**Your assignment**: Every line below from the one containing "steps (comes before" through the one containing "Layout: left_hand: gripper" must be transcribed exactly. Omit all lines outside that stretch.

Items from a dataset:

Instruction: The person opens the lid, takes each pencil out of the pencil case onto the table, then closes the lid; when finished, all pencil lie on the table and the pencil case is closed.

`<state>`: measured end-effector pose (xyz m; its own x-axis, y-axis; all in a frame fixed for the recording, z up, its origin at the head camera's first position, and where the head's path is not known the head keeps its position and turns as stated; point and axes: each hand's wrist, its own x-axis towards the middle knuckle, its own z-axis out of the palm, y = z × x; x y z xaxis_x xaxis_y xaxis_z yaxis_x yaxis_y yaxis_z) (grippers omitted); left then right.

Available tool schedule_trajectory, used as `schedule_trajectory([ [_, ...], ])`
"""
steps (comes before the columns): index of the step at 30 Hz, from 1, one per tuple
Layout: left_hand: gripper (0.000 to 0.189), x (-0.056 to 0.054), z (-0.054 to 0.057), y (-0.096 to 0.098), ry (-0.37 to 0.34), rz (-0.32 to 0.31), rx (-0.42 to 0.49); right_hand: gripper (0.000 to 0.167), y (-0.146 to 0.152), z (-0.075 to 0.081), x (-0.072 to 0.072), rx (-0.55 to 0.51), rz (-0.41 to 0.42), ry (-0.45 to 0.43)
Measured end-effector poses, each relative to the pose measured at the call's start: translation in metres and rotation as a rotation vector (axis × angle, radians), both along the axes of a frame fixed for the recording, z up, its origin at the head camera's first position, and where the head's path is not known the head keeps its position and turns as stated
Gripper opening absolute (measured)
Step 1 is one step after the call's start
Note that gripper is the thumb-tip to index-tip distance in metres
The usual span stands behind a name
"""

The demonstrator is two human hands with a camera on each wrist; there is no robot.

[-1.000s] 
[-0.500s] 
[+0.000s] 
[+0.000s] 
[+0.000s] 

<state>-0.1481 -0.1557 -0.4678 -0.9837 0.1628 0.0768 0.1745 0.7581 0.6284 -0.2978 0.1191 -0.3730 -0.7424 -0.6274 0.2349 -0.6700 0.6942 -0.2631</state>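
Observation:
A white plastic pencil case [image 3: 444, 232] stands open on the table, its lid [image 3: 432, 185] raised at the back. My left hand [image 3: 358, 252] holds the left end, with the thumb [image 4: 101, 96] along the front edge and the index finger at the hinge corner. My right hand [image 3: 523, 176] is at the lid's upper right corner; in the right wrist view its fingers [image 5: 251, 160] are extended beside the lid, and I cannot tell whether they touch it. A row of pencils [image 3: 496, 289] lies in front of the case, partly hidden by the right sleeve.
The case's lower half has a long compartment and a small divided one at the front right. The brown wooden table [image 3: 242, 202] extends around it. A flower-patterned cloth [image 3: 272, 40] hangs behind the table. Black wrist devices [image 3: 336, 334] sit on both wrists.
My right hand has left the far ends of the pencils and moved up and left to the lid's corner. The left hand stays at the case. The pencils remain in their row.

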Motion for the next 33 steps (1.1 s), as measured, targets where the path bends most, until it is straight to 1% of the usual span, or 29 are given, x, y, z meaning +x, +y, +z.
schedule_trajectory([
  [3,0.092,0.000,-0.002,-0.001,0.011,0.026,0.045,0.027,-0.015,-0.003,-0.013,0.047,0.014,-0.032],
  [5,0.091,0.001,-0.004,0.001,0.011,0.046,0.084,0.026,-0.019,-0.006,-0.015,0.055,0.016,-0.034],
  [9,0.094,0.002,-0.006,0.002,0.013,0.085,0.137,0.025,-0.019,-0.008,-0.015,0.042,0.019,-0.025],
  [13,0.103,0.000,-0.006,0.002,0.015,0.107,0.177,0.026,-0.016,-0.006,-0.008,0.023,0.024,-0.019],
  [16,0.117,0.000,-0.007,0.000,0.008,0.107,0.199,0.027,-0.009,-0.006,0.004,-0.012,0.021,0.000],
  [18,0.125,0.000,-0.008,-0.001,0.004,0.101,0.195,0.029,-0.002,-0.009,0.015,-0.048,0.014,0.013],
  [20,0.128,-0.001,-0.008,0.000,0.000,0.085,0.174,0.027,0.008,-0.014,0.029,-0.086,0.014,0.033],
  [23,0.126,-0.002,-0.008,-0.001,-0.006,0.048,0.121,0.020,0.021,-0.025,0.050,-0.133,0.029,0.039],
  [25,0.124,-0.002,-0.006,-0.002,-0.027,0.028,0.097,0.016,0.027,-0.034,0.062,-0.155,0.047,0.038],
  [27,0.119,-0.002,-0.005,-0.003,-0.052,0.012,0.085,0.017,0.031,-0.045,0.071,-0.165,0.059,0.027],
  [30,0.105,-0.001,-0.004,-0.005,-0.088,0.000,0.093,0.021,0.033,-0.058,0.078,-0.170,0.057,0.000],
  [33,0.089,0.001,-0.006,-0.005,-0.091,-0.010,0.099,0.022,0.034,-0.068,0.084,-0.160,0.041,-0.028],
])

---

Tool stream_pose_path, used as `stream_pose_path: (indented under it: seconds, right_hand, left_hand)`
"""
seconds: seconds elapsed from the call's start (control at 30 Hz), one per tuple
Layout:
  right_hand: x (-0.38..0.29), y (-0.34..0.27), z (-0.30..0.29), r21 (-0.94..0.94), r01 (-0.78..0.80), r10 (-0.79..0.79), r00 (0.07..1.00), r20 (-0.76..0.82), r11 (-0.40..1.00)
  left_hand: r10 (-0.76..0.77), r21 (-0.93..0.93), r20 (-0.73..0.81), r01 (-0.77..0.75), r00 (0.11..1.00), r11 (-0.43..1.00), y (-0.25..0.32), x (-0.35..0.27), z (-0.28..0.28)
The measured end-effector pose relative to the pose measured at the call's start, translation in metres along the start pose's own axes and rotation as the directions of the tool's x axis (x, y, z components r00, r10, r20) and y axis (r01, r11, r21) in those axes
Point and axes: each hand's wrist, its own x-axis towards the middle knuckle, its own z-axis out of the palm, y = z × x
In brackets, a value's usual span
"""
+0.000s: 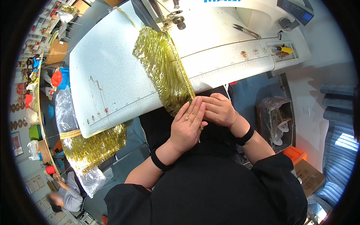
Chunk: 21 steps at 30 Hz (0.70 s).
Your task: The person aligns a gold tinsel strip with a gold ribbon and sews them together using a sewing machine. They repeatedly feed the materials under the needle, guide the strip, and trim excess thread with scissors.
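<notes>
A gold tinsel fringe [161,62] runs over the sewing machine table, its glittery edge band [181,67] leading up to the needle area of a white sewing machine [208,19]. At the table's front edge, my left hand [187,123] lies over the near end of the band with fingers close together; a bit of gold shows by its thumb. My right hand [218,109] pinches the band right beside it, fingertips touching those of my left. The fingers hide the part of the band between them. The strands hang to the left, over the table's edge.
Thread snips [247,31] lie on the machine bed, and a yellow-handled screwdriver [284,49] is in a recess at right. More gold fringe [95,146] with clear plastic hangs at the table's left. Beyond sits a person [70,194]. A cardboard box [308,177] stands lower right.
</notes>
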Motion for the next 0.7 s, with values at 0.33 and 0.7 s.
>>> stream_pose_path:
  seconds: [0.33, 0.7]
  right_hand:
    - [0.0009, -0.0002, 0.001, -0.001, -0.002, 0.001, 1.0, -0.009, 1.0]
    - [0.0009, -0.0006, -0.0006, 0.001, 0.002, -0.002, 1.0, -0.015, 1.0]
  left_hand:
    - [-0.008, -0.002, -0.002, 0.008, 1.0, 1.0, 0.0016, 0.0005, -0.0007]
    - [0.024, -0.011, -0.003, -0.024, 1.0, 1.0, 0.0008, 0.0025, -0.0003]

**Exercise result**:
steps (comes before the columns): index of the step at 30 Hz, from 1, one per tuple
Layout: left_hand: gripper (0.000 to 0.189), x (-0.056 to 0.054), z (-0.054 to 0.057), y (-0.096 to 0.098), ry (-0.37 to 0.34), rz (-0.32 to 0.31), rx (-0.42 to 0.49); right_hand: gripper (0.000 to 0.167), y (-0.146 to 0.152), z (-0.075 to 0.081), x (-0.072 to 0.072), rx (-0.55 to 0.51), rz (-0.41 to 0.42), ry (-0.45 to 0.43)

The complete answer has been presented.